--- /dev/null Thu Jan 01 00:00:00 1970 +0000
+++ b/relpipe-data/examples-in-filesystem-tr-sql-indexing.xml Wed Oct 30 00:34:58 2019 +0100
@@ -0,0 +1,143 @@
+<stránka
+ xmlns="https://trac.frantovo.cz/xml-web-generator/wiki/xmlns/strana"
+ xmlns:m="https://trac.frantovo.cz/xml-web-generator/wiki/xmlns/makro">
+
+ <nadpis>Indexing and searching the filesystem</nadpis>
+ <perex>build an index of the filesystem and search it faster or offline using SQL</perex>
+ <m:pořadí-příkladu>03500</m:pořadí-příkladu>
+
+ <text xmlns="http://www.w3.org/1999/xhtml">
+
+ <p>
+ Thanks to the <code>relpipe-in-filesystem</code> we can collect metadata (or even the file contents)
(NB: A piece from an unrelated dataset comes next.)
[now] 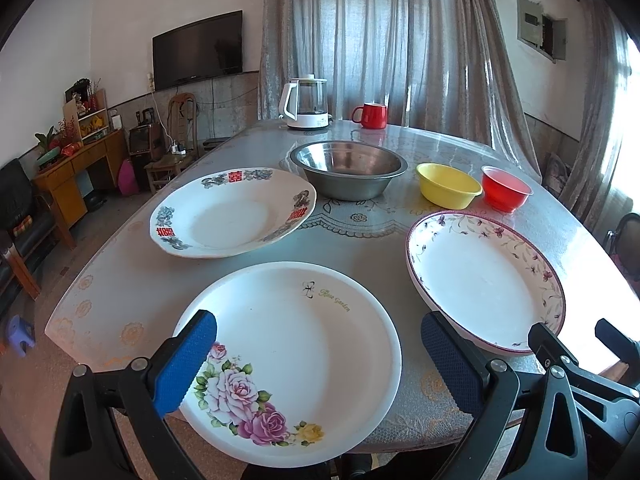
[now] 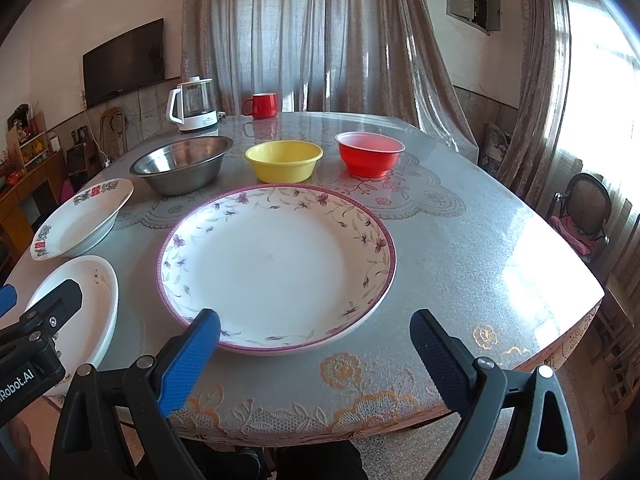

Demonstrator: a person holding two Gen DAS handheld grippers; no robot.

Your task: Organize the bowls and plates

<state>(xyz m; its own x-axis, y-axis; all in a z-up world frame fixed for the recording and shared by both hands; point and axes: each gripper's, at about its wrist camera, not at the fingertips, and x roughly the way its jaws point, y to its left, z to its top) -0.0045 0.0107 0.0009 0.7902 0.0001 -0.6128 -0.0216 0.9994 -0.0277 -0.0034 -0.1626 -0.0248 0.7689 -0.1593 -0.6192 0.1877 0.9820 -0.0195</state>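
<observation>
Three plates lie on the round table. A white rose plate (image 1: 288,360) sits at the near edge, between the fingers of my open left gripper (image 1: 316,332). A purple-rimmed vine plate (image 2: 276,264) lies in front of my open right gripper (image 2: 316,328) and shows in the left wrist view (image 1: 484,280). A plate with red characters (image 1: 232,212) lies further left. Behind them stand a steel bowl (image 1: 348,168), a yellow bowl (image 2: 284,160) and a red bowl (image 2: 370,152). Both grippers are empty.
A white kettle (image 1: 306,100) and a red mug (image 1: 372,115) stand at the table's far side by the curtain. The table (image 2: 460,240) has a lace-patterned cover. Chairs stand to the right (image 2: 584,212); a wooden desk and TV are at the left.
</observation>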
+ and store them for later use in an index file.
+ Such index is useful for faster access and for offline work (we can index e.g. an optical disc or external or network HDD).
+ </p>
+
+ <p>
+ We can simply pipe the relational data into a file and use this file as the index.
+ Or we can use some other format. In this example, we will use an SQLite file as the index.
+ </p>
+
+ <p>
+ First step is to collect the file metadata. We will index just a subset of our filesystem,
+ the <code>/bin/</code> and <code>/usr/bin/</code> directories:
+ </p>
+
+ <m:pre jazyk="bash"><![CDATA[find /bin/ /usr/bin/ -print0 \
+ | relpipe-in-filesystem --relation "program" \
+ | relpipe-tr-sql --file bin.sqlite --file-keep true]]></m:pre>
+
+ <p>
+ This index allows us to do fast searches and various analysis.
+ We can e.g. find 20 largest binaries:
+ </p>
+
+ <m:pre jazyk="bash"><![CDATA[relpipe-in-sql \
+ --file bin.sqlite \
+ --relation "largest" \
+ "SELECT path, size FROM program WHERE type = 'f' ORDER BY size DESC LIMIT 20" \
+ | relpipe-out-tabular]]></m:pre>
+
+ <p>How very:</p>
+
+ <m:pre jazyk="text"><![CDATA[largest:
+ ╭──────────────────────────────┬───────────────╮
+ │ path (string) │ size (string) │
+ ├──────────────────────────────┼───────────────┤
+ │ /usr/bin/blender │ 76975440 │
+ │ /usr/bin/blenderplayer │ 32199344 │
+ │ /usr/bin/mscore │ 24252992 │
+ │ /usr/bin/mysql_embedded │ 23004600 │
+ │ /usr/bin/node │ 18369616 │
+ │ /usr/bin/galax-parse │ 18365264 │
+ │ /usr/bin/galax-run │ 18360496 │
+ │ /usr/bin/clementine │ 16818328 │
+ │ /usr/bin/emacs25-nox │ 15055112 │
+ │ /usr/bin/doxygen │ 14924104 │
+ │ /usr/bin/rosegarden │ 14416952 │
+ │ /usr/bin/snap │ 13472520 │
+ │ /usr/bin/audacity │ 13257064 │
+ │ /usr/bin/pgadmin3 │ 13098800 │
+ │ /usr/bin/qemu-system-aarch64 │ 12564688 │
+ │ /usr/bin/qemu-system-arm │ 12370192 │
+ │ /usr/bin/qemu-system-ppc64 │ 12280864 │
+ │ /usr/bin/qemu-system-ppc │ 11738208 │
+ │ /usr/bin/qemu-system-x86_64 │ 11658464 │
+ │ /usr/bin/qemu-system-i386 │ 11623776 │
+ ╰──────────────────────────────┴───────────────╯
+Record count: 20]]></m:pre>
+
+ <p>
+ And we can collect additional metadata and append them to our index file.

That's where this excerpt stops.